I agree with everything Bill said above (as usual). I’ll just add a few thoughts from my own notes. This may not be very well organized:
- World-building was the weakest aspect of An Unkindness of Ghosts and, as Bill suggested, I probably felt this way because I’m an SFF reader. Matilda is a huge generation ship, carrying thousands of people on multiple class- (and race-) segregated decks, but we see so few of them (people or decks) and they don’t feel like they really exist. Related to this:
- I loved the few wonders we witnessed (such as the nuclear power plant) and wanted to explore more of the ship.
- In a novel about one society being oppressed by another, I felt it was important to show me the societies. I got only the vaguest impression (a word Bill used) of the upper decks and didn’t fully appreciate the divisions between the decks / citizens. I would have liked to encounter some upper-deckers (other than Theo the surgeon) who were unhappy with the status quo. Don’t they exist?
- I had a hard time believing that the sovereign ruler of the entire generation ship would spend any time thinking or bothering about the petty antics of Aster and her friends, yet he did.
- An Unkindness of Ghosts is about oppression, especially of people who are neuroatypical, not heterosexual, and not white, yet the story never takes backseat to an agenda and Solomon never becomes preachy. The story is a science fiction mystery that also shows us the unjustness of a society that isolates and oppresses those it deems outcasts.
- However, the steps to the solution of the mystery are not always clear (or believable) and I agree with Bill that the ending was not very satisfying, though I expect that many non-genre readers will disagree with us.
- Just like Bill, I was surprised by, and loved, the fact that Solomon chose not to make Aster and her friends heroes. This felt real, and sad, and I think that’s how I was supposed to feel. I felt that Aster’s unemotional matter-of-fact viewpoint, and Giselle’s psychosis (likely triggered by PTSD) enhanced the tragedy.
- I loved Rivers Solomon’s prose. Much of it was brilliantly written. THIS was the best part of An Unkindness of Ghosts and the reason I’m giving it 4 stars despite the faults I’ve listed (and, as I said above, the audiobook performance may have significantly added to my enjoyment):
Aster examined her new self in the mirror and said “I make a very dainty man.” She looked nothing — nothing at all — like a man she hoped she’d look like. One of those burley rough-faced types who walk the passageways of Matilda like a conquistador, each step a flag in the non-existent soil.
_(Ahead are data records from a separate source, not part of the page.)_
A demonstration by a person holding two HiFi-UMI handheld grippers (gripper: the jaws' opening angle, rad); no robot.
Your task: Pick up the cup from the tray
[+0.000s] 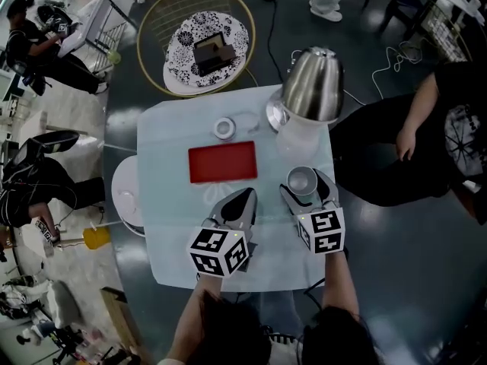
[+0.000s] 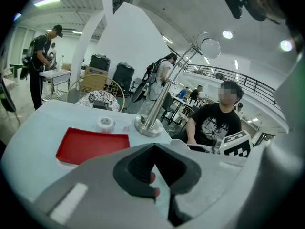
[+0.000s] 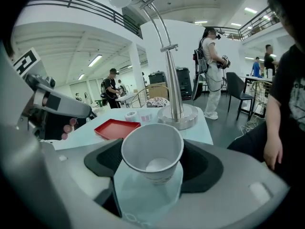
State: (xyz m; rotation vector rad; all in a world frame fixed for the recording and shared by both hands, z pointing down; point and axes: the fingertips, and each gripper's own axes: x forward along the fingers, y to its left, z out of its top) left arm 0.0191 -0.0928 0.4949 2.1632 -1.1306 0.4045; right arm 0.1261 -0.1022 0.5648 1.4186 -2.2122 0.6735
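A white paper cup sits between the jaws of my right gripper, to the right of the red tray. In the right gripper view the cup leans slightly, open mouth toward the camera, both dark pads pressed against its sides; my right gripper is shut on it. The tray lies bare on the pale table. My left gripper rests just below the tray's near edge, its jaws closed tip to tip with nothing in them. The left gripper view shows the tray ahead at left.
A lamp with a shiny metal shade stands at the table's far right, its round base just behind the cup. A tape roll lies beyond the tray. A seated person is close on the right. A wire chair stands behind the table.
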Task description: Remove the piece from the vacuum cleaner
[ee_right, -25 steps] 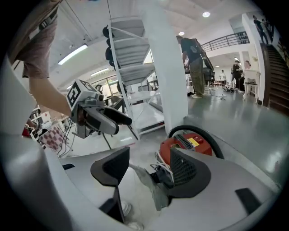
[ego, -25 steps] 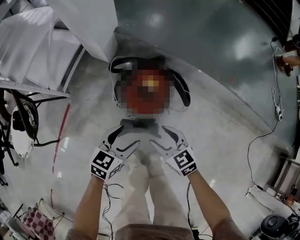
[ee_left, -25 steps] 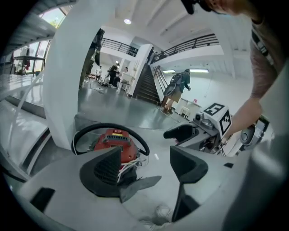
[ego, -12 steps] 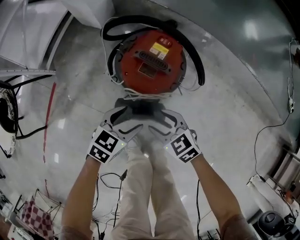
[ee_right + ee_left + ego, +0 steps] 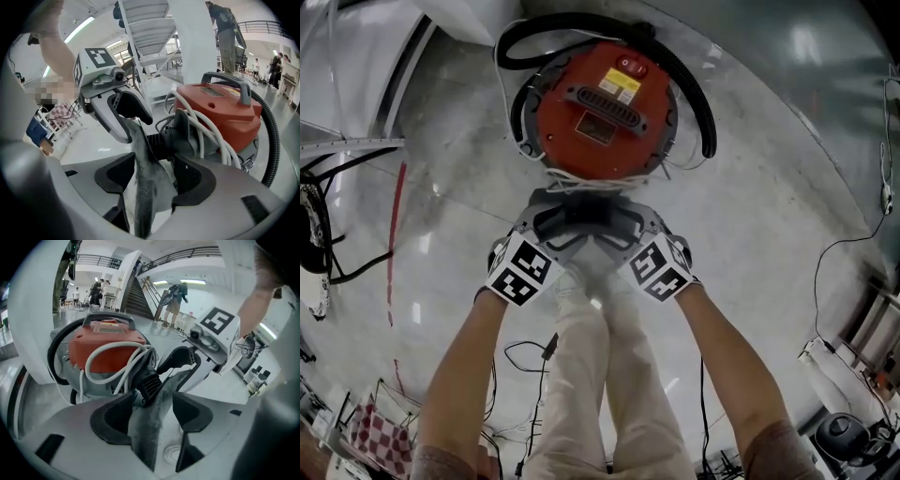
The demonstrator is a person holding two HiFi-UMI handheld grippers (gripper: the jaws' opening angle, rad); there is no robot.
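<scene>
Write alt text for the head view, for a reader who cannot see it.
From above, the left gripper and right gripper meet at a grey piece beside a round red vacuum cleaner. The left gripper's fingers have just been closing with the piece between them. A black hose curls round it.

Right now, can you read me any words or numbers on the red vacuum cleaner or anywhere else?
Nothing can be read.
Yellow label on the vacuum cleaner: print too small.
Dark plate on its lid: blurred.
Left marker cube and right marker cube: black-and-white patterns, no letters.
</scene>
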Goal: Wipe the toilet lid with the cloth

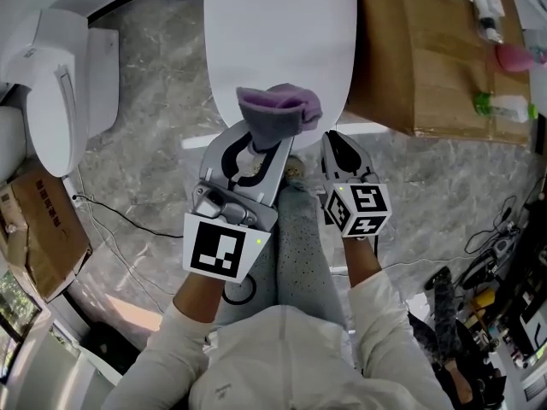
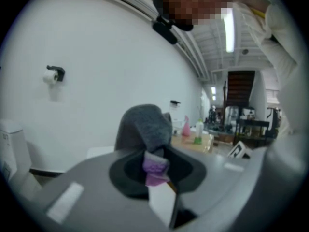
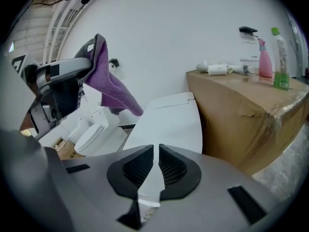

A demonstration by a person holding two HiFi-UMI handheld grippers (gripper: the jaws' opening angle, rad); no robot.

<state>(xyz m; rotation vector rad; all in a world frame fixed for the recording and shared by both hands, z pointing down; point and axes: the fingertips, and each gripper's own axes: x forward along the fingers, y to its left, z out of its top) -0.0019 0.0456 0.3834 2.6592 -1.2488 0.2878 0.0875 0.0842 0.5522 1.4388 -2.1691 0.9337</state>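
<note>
My left gripper [image 2: 155,168] pinches the purple-grey cloth [image 1: 278,109]; beside it my right gripper [image 3: 156,153] is pressed together, empty, with the toilet lid [image 1: 282,32] ahead.

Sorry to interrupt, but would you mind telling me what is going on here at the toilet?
A person stands over the closed white toilet lid with a gripper in each hand. The left gripper is shut on a purple and grey cloth, held just above the lid's front edge and not yet touching it. The right gripper is beside it, shut and empty. Wiping has not started.
</note>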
Ainty’s POV, as Bill mentioned, was glorious, as were some parts where we see examples of Aster’s neuroatypicalness (such as the flashback scene with the camera). I also liked the contrast / juxtaposition of Ainty’s mythology stories with the real-world science that Aster practiced in her lab.
- An Unkindness of Ghosts is an impressive debut novel. It’s not surprising that it’s a finalist for the Locus Award for Best First Novel. I can’t wait to read what Rivers Solomon writes next.
~Kat Hooper
My review was running long, so I left those aspects out, but I’d agree with Kat on the praise for the prose (Lovely and often startling in Word choice and metaphor) and the use of myth/stories (wouldn’t have minded seeing more of those), both of which I’d written down in my notes as highlights. So I don’t think it was just a good narrator.
I’ve been curious about this book for a while, and after reading your combined thoughts, I think I definitely need to read it. Thanks for helping me make up my mind!